Venezuela wins seat on UN Human Rights Council despite opposition

Venezuela won a contested election for a seat on the United Nations Human Rights Council on Thursday despite a campaign by over 50 organizations and many countries opposed to Nicolas Maduro's government and its rights record.

Council, which U.S. left, has faced criticism for some members' track records

Venezuelan attorney-general Tarek William Saab called his country's election to the United Nations Human Rights Council 'an important achievement' amid widespread opposition. (Johnny Carvajal/Reuters)

Venezuela won a contested election for a seat on the United Nations Human Rights Council on Thursday despite a campaign by over 50 organizations and many countries opposed to Nicolas Maduro's government and its rights record.

There was scattered applause in the General Assembly chamber when its president announced the results of the voting for two Latin American seats.

Brazil topped the ballot with 153 votes followed by Venezuela with 105 votes and late entry Costa Rica with 96.

The 193-member world body elected 14 members to the 47-member Human Rights Council for three-year terms starting Jan. 1. Under its rules, seats are allocated to regions to ensure geographical representation.

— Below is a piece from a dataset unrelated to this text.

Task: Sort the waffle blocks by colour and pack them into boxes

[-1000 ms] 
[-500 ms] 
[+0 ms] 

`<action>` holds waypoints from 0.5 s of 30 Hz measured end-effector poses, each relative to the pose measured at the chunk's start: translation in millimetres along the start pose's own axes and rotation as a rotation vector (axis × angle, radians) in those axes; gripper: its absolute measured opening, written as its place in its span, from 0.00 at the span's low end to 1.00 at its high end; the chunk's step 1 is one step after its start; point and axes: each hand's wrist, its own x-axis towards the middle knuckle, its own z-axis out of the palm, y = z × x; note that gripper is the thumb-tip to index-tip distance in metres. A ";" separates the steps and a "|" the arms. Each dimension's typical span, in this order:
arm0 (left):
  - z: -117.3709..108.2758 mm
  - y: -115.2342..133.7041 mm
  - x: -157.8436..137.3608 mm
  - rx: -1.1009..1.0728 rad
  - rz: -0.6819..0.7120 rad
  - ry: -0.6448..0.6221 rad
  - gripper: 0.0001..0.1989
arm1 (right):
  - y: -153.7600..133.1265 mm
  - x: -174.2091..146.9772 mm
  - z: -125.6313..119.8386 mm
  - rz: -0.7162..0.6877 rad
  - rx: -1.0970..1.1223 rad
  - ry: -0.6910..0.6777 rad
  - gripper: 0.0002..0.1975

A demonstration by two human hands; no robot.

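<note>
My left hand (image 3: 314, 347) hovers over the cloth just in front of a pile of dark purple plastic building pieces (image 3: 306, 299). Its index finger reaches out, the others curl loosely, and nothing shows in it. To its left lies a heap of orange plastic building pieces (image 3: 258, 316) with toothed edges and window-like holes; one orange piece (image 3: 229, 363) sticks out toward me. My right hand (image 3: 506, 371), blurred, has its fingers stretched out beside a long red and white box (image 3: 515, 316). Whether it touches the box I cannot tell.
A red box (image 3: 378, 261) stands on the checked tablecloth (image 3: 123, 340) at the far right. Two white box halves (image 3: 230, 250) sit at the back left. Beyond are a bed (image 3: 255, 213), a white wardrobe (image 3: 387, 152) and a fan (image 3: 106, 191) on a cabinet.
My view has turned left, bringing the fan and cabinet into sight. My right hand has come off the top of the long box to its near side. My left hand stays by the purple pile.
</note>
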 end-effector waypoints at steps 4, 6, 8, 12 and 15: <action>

In other contested races, Iraq lost out in the Asian group contest for four seats to Japan, South Korea, Indonesia and the Marshall Islands, and Moldova lost in the Eastern Europe group race for two seats to Armenia and Poland.

Africa had four countries on the ballot — Benin, Libya, Mauritania and Sudan — for four seats. But when General Assembly President Tijjani Muhammad-Bande announced the results the winners were Namibia, Libya, Mauritania and Sudan, with Benin getting just one vote.

There was no competition for the two Western group seats and Germany and the Netherlands were overwhelmingly elected.

The Geneva-based Human Rights Council can spotlight abuses and has special monitors watching certain countries and issues. It also periodically reviews human rights in every UN member country.

Created in 2006 to replace a commission discredited because of some members' sorry rights records, the new council soon came to face similar criticism.

The Raoul Wallenberg Center for Human Rights, led by former Canadian justice minister Irwin Cotler, released a statement last week urging the council to reject Venezuela, Indonesia, Iraq, Libya, Mauritania and Sudan, given their human rights records.

Cotler, though, expected Venezuela to get approval.

The United States left the council partly because it saw the group as a forum for hypocrisy about human rights, though also because Washington says the council is anti-Israel.

Venezuela's attorney-general Tarek William Saab called the vote "an important achievement" for his country.

'No possible excuse'

Israel's UN Ambassador Danny Danon said in a statement immediately after Thursday's results were announced that the council "continues to abandon human rights and is now in the business of protecting dictators and war crimes."

"In Venezuela, a dictator starves his people, and in Libya there are camps that torture African migrants," Danon said.

Before the vote, Human Rights Watch said there was "no possible excuse to vote for Venezuela" after Costa Rica entered the race in early October.

A protester throws a petrol bomb while clashing with security forces during a rally against President Nicolas Maduro in Caracas, Venezuela, in May 2017. (Marco Bello/Reuters)

Louis Charbonneau, UN director at Human Rights Watch, said: "A vote for Venezuela is a vote for the torture, murder, and impunity that have become trademarks of President Nicolas Maduro's government."

"It's a slap in the face to the millions who have fled the country, many facing dire humanitarian conditions, and the countless victims who never made it out," he said.

Venezuelan officials regularly reject any criticism of the country's human rights record. When the UN's high commissioner for human rights, Michelle Bachelet, chronicled cases of torture, sexual abuse and extrajudicial killings in the country, deputy foreign minister William Castillo said her report "does not reflect the reality in our country." He called it a "biased vision" of Venezuela and demanded it be "corrected."

'Serial rights abusers'

Philipe Bolopion, deputy director of global advocacy for Human Rights Watch, said the UN council should continue to scrutinize the Maduro government's "abuses," even with Venezuela at the table, and hold those responsible to account.

"The UN General Assembly should recognize that electing serial rights abusers like Venezuela betrays the fundamental principles it set out when it created the Human Rights Council," he said.

Before the vote, Human Rights Watch also criticized Brazil's President Jair Bolsonaro for embracing "rhetoric hostile to human rights norms" and for giving "a green light to criminal networks destroying the Amazon rainforest."

It criticized Poland for systematically eroding "the independence and effective functioning of its judiciary," Indonesia for rising "religious intolerance" and Mauritania for using laws on criminal defamation, spreading "false information and blasphemy to prosecute human rights activists, bloggers and political dissidents."

And it urged Sudan's new transitional government to "set an example on human rights promotion by taking concrete steps toward accountability and reforms."